Fear of being negatively judged by others, of not being approved of, of our own self-criticism keeps us playing smaller, has us be less effective and influential, keeps us from making bigger promises in our companies, families and the world. I have found that it’s not fear of failing that stops us but rather the fear that comes from being judged if we fail or get it wrong.
You know from your own experience that you have opinions and judgments about everything and everyone, all the time. We human beings are programmed to come to conclusions and judgments about how things are very quickly. We are constantly sizing up the situation, others, the competition, the landscape, how we fit into the pecking order/social context, how we compare, etc. etc. etc. We all do it! You do it all the time…to yourself and to others.
The fact that we all do it is one thing. What’s crazy is how we will change our behavior, actions, dreams, even our FUTURE, to be approved of, positively judged, or to avoid being negatively assessed.
A while ago I worked with the Director of an NGO who after launching, growing and sustaining a very successful organization for 21 years, hadn’t been able to have the conversation with her Board that she wanted to leave. Once we started to dig into her thinking, mindsets and beliefs about why, it all came down to her fear of being assessed by the Board as, and I quote: ‘A quitter’. Yeah, it didn’t make any logical sense to her when she said it out loud but it was there, like an invisible anchor keeping her chained to work she was, at best, tolerating. For the past year she had been willing to have her future – her life – designed around avoiding what other people were going to think of her. She was giving away her power to design her next life and work chapter for the sake of avoiding other people’s judgments of her.
Another executive was having trouble getting her ideas heard at the table of all male colleagues. After observing her in meetings and debriefing what I was observing, she realized that she was trying so hard to say the ‘right’ thing that she didn’t say much at all. She wanted to be approved of, liked, positively assessed by her new colleagues. That’s understandable and even human nature, to a degree. But it was costing her power to bring new solutions and bigger promises to the group. It was costing her the ability to take care of what she most cared about.
Consider that every time you stop yourself because of how someone else might judge you (or how you might judge yourself), you diminish your power. You limit what’s possible for you, your team, your organization, your family, etc.
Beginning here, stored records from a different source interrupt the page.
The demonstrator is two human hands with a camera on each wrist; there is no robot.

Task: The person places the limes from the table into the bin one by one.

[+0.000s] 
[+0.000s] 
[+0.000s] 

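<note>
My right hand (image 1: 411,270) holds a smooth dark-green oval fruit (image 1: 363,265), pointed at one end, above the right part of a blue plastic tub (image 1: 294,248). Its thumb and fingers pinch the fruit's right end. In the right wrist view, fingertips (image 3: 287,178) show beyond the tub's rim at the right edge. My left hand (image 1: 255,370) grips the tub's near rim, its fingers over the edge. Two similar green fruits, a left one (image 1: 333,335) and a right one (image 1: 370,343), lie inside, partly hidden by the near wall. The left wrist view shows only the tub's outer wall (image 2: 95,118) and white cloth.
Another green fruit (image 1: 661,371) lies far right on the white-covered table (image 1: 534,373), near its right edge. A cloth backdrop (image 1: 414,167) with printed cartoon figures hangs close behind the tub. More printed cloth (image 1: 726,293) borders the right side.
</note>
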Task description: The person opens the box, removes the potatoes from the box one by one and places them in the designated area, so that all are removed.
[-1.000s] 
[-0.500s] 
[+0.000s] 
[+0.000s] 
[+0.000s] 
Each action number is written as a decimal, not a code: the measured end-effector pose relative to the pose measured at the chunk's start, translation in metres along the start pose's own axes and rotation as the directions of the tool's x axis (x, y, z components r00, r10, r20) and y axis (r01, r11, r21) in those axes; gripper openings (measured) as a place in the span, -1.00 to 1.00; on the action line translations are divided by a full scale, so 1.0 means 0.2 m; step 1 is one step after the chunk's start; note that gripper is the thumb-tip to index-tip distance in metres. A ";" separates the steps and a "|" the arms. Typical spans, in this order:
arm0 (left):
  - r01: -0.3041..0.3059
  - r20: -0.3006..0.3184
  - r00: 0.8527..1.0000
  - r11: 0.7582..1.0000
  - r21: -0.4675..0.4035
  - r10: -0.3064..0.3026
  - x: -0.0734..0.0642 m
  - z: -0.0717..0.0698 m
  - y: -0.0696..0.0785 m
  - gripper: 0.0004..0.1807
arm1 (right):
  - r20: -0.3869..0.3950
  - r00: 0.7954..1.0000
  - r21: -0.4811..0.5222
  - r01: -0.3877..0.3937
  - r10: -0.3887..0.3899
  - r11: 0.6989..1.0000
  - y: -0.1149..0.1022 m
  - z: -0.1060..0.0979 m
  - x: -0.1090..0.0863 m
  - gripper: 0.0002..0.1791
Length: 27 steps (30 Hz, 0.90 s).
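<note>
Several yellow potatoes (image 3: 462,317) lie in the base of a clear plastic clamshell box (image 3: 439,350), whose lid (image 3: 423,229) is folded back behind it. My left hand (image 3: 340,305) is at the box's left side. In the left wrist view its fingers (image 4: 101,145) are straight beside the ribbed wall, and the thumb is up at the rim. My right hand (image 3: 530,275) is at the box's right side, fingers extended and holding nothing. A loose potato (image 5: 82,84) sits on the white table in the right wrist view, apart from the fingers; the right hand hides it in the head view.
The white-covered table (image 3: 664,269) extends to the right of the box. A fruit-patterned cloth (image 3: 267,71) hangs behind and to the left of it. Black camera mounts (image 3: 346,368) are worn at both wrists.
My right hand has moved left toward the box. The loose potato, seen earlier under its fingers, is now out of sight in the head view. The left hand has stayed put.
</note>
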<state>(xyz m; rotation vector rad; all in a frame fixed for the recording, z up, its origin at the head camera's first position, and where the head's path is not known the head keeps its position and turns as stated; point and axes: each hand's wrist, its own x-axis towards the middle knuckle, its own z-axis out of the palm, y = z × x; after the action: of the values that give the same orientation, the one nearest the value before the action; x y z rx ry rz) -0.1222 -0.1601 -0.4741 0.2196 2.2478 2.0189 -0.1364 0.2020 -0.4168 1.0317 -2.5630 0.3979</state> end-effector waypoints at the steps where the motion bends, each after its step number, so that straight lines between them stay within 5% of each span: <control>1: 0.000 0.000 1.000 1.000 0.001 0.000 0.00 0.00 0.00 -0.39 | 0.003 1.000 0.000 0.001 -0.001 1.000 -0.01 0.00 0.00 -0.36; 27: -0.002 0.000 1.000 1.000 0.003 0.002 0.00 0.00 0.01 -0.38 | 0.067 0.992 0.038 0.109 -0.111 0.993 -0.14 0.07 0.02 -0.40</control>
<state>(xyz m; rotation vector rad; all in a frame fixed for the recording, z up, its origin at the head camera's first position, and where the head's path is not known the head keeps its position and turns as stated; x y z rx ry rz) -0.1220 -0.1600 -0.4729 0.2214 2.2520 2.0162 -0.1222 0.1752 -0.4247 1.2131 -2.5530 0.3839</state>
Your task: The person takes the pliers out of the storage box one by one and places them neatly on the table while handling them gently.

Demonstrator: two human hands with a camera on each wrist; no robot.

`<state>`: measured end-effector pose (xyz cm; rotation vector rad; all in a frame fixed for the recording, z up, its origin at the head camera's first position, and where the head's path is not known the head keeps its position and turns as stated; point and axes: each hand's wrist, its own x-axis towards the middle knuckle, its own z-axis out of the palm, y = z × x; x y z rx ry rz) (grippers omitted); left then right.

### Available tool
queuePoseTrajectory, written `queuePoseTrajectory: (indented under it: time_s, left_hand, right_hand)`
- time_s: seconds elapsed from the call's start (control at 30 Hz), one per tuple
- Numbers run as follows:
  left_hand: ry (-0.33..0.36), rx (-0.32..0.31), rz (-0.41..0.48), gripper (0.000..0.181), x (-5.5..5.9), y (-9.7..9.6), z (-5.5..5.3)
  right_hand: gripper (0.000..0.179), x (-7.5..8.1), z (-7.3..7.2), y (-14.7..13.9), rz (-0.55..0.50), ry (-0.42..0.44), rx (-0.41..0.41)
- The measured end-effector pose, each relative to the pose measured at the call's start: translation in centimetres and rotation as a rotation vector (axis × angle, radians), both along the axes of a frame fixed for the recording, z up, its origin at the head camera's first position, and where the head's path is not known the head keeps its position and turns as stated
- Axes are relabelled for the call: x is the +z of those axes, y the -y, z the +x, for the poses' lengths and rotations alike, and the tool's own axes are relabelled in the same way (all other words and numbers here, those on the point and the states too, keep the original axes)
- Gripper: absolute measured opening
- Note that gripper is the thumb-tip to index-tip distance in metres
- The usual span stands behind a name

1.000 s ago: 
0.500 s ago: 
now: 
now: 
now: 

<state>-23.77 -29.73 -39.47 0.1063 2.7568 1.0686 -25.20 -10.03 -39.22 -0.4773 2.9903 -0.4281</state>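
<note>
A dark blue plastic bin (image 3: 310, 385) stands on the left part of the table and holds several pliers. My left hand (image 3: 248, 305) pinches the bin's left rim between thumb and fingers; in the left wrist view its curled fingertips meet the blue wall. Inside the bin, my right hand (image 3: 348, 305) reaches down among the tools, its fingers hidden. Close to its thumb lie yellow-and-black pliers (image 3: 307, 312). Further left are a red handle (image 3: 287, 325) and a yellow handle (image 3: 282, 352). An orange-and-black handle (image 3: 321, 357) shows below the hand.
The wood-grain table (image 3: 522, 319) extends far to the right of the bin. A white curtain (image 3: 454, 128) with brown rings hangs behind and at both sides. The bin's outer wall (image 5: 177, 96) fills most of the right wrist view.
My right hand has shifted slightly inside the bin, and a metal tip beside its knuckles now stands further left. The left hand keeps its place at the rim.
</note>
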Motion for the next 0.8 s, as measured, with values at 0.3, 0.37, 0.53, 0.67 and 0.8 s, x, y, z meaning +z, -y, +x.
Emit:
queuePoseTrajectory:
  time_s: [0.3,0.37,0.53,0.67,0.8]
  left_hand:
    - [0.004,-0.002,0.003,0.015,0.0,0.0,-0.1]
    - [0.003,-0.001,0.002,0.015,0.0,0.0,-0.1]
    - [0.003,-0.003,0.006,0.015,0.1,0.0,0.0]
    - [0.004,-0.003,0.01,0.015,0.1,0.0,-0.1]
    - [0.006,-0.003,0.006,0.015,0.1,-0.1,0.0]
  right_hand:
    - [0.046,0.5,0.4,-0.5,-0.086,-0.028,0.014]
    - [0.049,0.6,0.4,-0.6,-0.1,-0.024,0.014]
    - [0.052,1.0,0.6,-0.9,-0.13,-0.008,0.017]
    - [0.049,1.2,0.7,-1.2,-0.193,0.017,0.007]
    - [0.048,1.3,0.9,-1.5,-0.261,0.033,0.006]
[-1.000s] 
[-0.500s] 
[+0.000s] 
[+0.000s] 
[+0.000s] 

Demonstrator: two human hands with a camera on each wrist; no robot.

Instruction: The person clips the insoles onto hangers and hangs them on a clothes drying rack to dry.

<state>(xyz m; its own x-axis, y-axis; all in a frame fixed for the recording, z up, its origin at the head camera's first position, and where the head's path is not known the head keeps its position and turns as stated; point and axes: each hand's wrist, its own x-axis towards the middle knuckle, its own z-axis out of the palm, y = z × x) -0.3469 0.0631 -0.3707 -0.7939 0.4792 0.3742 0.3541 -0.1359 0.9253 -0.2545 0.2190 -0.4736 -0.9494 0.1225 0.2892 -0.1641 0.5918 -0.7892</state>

I’m not saying that judgment doesn’t have its function in the world. If you are a manager, for example, you have to judge performance and skill sets. What I’m saying is that most of the time we don’t know we are being run by our fear of judgments. We don’t know how it’s costing us our power.
So, take a moment and answer these questions for yourself: What are you tolerating? What situations or people are you putting up with? In what areas of your life or in what situations are you limiting what’s possible?
Whatever just came to mind, chances are you are trying to get approval or positive assessments from somebody else (or yourself) and it’s in your way of making a powerful move.
Now ask yourself: If you didn’t behave based on their judgments of you, what would you be doing differently? What bigger promises could you make? What could you take better care of that matters greatly to you?
From a historical perspective, there has been no other time in history in which women have had such enormous power and opportunity to generate change at both local and global scales. By stepping more fully into our power, we can help create the paradigm shift needed in leadership today.
As we become acutely aware of every place we stop ourselves for fear of what others will think, we can begin to move more powerfully, peacefully and purposefully to have courageous conversations and take courageous actions for the sake of better business results AND for the sake of a better world.